Color coding: Red text or box around text -> warning
Adjacency: figure and caption -> illustration aggregate
We can begin our consolidation with the candidate components from any of the information sources, but we recommend using the one you believe is the most authoritative or that yielded the most components
The goal is to combine components that are synonyms (different names for the same meaning) and to distinguish any homonyms (same names for different meanings)
Modeling Sylvia and Section 12.2 of DE work through this in detail
It is desirable for a set of components to enable one and only one way to describe something because duplication or redundancy implies choices that could lead to inconsistent models and non-interoperable schemas
The component names we harvest from information sources might not be consistent; resolving synonyms and homonyms is almost always necessary
How rigorous we need to be in naming (and re-naming) components depends on the size of the inventory and the scope of the project
At a minimum we should create a component name dictionary (terms and definitions)

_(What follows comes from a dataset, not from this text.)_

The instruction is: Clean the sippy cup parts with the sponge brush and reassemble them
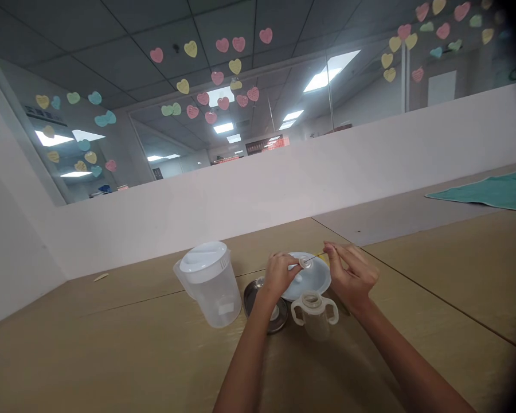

We might need more explicit roles for naming components and aggregates to express the relationships between components
Precise rules can ensure that components can be reliably stored and located in a data dictionary

We have now reached the point where we have captured the business rules and content components of the domain / document inventory in which we're working
We have separated the Presentational, Structural and Content Components
We have developed a conceptual model of our consolidated and essential "atomic" content components -- semantic equivalence classes
Now we have to ensure that we can reuse these components when we assemble document models from them
Document artifacts differ a great deal in how they combine content, structure, and presentation components
Some combinations are idiosyncratic and ad hoc or represent compromises between incompatible requirements that make structures less than optimal
If we are completely constrained by the artifacts as they exist in our component model, we will preserve both their good and bad aspects – which may be influenced by factors which are not part of our new requirements
So our analysis models of components and aggregates may need to be revised to allow alternative ways of satisfying our requirements that relaxes the (implicit) constraint to preserve the original artifacts
The component model may present many attractive options for re-design and reuse of our content components
Design means changing our model, not simply improving the way we view it. This is when we actually get to apply our insights about reuse and patterns
During design we can devise more consistent component names, remove repeating or reoccurring content and structure, increase reuse of standard patterns or components, replace implicit components with explicit ones, and otherwise create a more abstract, concise, and context-free representation of the essential characteristics
Once design begins, we cannot guarantee that we will be able to recreate the original artifacts from the model
Unless, of course, we have requirement to be able to do so
Designing a factory that makes "build-to-order" computers:
You might start with some collection of computers and take them apart to see what pieces are needed to assemble them (ANALYSIS)
Because you want to be able to make these items with reasonable quality but at less cost and at greater efficiency, you redesign the computers to use standard components (DESIGN FOR REUSE)
You organize the components and the assembly lines to make it easy to locate components when you get an order (ORGANIZE FOR REUSE)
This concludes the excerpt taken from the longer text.